PROBLEM DETAILS: In the records below, count the lines that have "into" and answer with the number alone.

DATA FOR ANALYSIS:

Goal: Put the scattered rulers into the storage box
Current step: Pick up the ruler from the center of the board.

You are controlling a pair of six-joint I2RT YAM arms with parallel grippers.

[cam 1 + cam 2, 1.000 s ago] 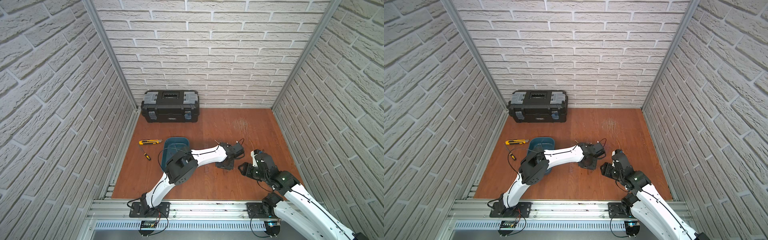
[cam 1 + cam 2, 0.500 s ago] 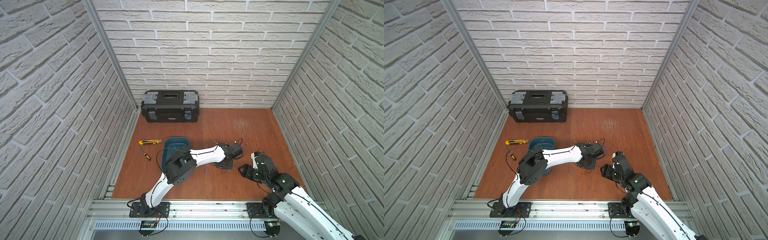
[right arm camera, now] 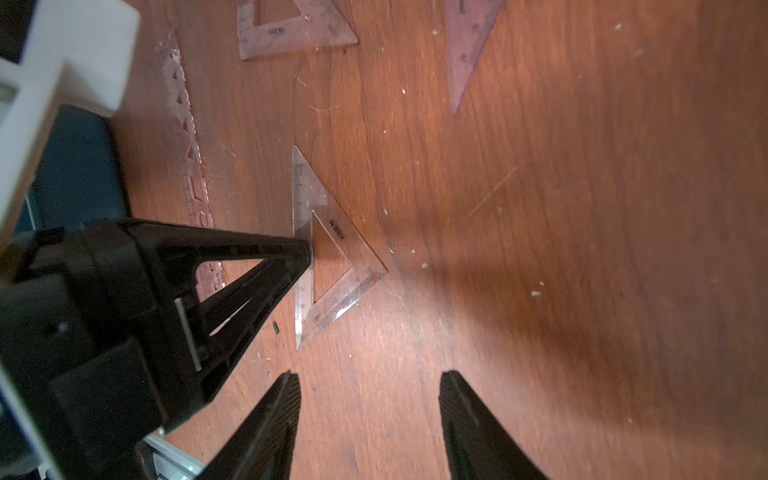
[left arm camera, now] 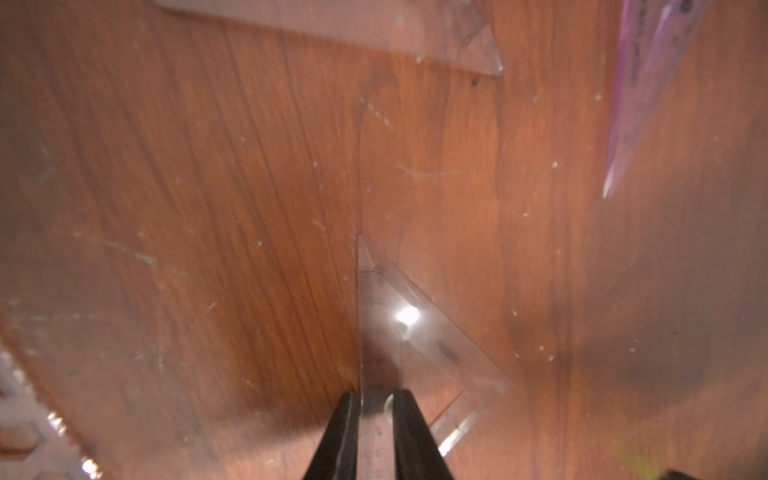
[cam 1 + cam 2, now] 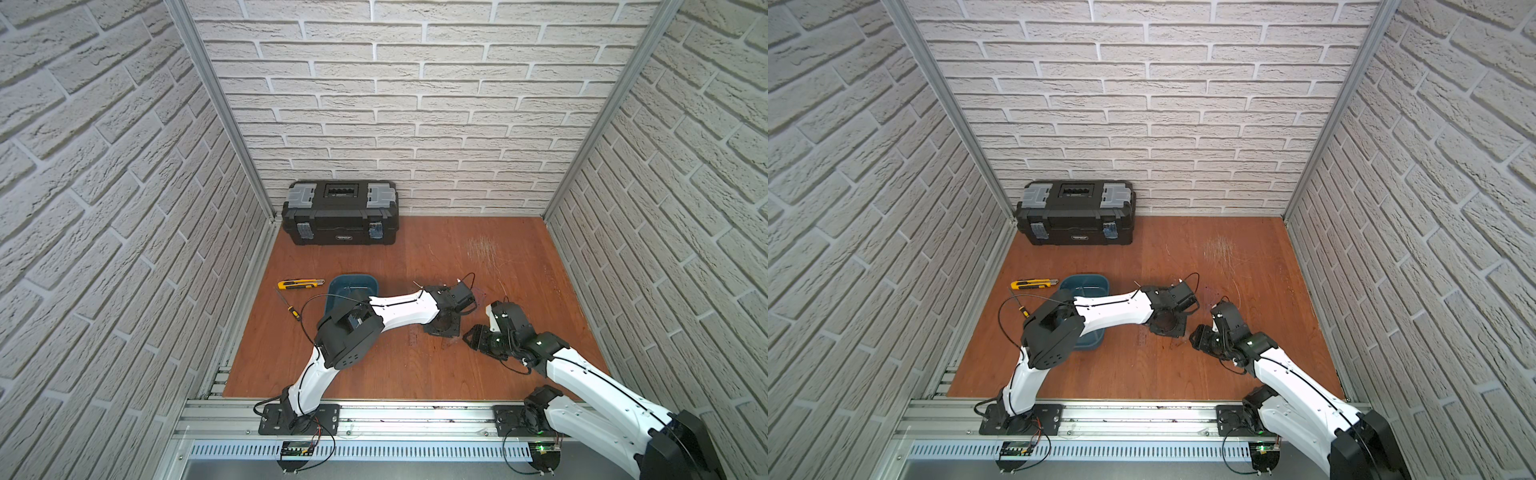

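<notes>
My left gripper (image 4: 378, 401) is shut on one edge of a clear triangular set square (image 4: 415, 332) that lies on the wooden floor. In the right wrist view its fingertips (image 3: 305, 253) pinch that set square (image 3: 307, 195). My right gripper (image 3: 370, 378) is open and holds nothing, hovering just short of the same set square. More rulers lie beyond: another set square (image 3: 291, 29), a long straight strip (image 3: 187, 145) and a purple-tinted triangle (image 3: 469, 41). In both top views the teal storage box (image 5: 353, 284) (image 5: 1084, 284) sits left of the grippers, partly under the left arm.
A black toolbox (image 5: 340, 216) stands against the back wall. A yellow utility knife (image 5: 299, 284) and a thin screwdriver (image 5: 289, 305) lie left of the storage box. Brick walls close in three sides, and a metal rail runs along the front.
The left gripper's jaws have closed onto the set square's edge. The right arm has shifted only slightly and its jaws have stayed apart.
</notes>
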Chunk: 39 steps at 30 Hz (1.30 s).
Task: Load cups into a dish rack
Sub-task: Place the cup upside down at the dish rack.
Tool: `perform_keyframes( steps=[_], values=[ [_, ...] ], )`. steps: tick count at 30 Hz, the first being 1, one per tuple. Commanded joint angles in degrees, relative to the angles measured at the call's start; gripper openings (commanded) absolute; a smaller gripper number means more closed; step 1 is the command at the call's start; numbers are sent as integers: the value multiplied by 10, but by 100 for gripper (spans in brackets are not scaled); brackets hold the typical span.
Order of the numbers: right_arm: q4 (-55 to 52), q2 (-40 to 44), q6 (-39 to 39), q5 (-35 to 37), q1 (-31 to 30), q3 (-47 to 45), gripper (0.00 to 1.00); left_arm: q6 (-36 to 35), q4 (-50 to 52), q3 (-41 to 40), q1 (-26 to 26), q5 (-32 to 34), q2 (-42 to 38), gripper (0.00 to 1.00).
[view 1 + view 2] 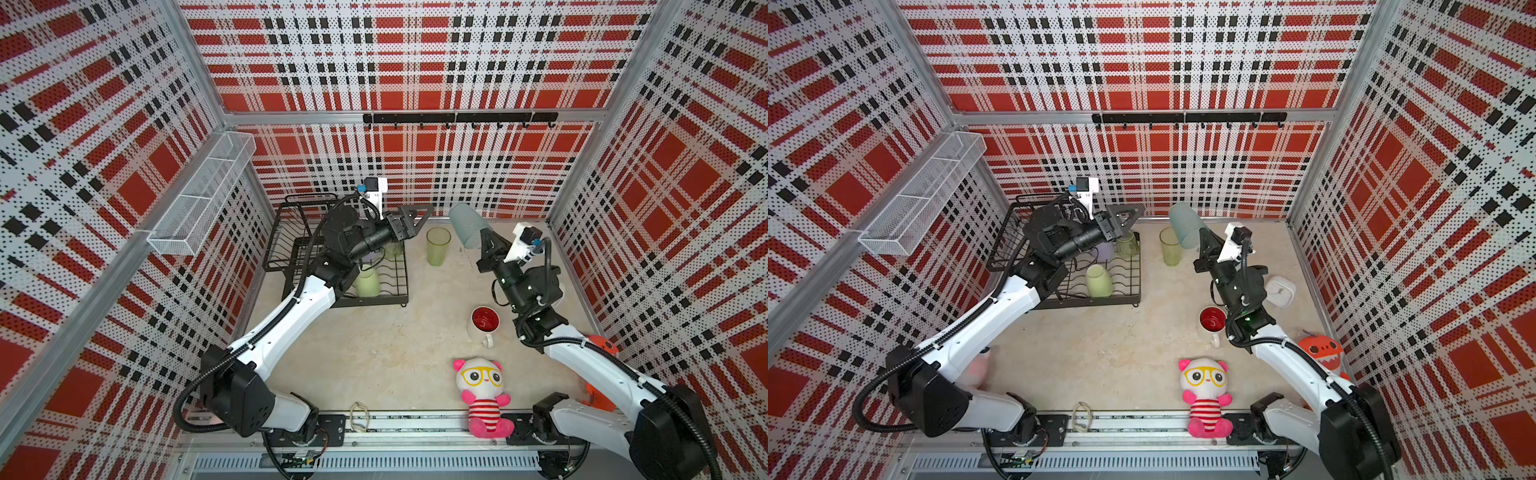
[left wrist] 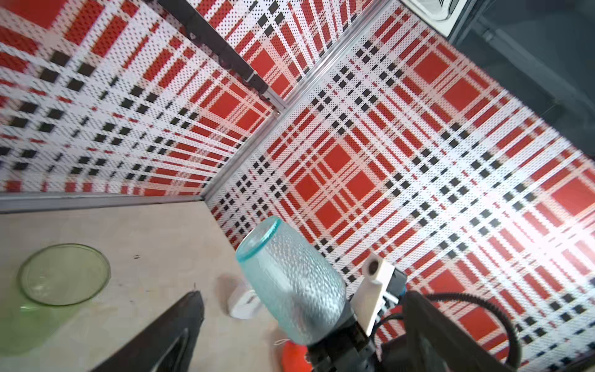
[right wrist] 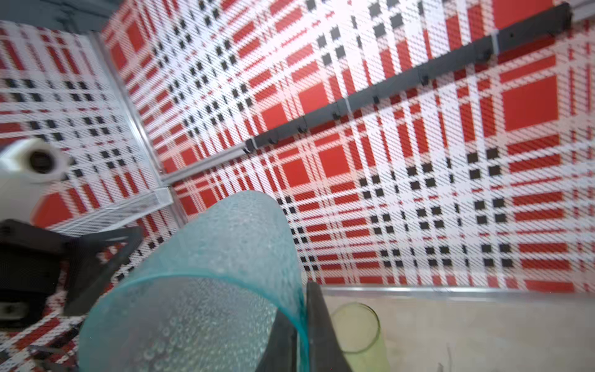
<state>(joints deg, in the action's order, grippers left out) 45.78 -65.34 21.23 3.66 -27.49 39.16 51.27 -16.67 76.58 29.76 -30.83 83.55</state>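
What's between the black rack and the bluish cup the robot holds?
A bright green tumbler, upright on the table, between the dish rack and the teal tumbler in the right gripper. Both top views show it.

The left end effector and its arm mask much of the dish rack; the olive-green tumbler just below it is half hidden. The teal tumbler gripped in the right end effector runs off the wrist view's edge.

Your right gripper pinches the rim of a teal tumbler, tilted above the table. Your left gripper hangs wide open over the dish rack, which holds a pale green mug. A green tumbler stands between the grippers.
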Motion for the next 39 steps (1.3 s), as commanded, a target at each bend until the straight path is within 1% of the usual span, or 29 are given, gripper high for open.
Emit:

THE ANSWER: 2